◆ **Task item**: Each line of the data below that contains "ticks" must be copied.

◆ **Material provided**:
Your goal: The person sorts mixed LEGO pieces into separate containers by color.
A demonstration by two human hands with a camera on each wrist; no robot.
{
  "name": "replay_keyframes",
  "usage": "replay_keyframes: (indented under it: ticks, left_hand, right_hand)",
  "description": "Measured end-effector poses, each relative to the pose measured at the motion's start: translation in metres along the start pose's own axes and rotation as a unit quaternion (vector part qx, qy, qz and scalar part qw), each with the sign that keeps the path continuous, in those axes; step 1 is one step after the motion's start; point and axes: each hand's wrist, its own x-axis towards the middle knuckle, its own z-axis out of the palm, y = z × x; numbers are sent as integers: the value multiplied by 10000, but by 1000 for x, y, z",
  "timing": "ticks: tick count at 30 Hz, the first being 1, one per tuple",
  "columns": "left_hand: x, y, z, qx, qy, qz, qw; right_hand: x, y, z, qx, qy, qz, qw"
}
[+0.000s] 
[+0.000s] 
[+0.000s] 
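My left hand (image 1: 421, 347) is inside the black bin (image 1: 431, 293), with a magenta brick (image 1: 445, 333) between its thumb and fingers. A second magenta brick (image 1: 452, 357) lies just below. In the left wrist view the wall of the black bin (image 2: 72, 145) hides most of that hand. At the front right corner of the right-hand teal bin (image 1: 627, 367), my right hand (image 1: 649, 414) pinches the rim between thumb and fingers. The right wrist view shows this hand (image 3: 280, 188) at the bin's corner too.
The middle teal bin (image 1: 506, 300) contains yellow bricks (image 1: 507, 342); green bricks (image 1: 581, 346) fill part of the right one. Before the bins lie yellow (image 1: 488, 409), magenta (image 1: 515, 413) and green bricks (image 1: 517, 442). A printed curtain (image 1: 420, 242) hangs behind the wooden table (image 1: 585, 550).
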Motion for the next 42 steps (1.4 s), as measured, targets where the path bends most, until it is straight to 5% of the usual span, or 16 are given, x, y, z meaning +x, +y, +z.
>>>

◆ **Task solution**:
  "usage": "replay_keyframes: (indented under it: ticks, left_hand, right_hand)",
  "timing": "ticks: tick count at 30 Hz, the first being 1, one per tuple",

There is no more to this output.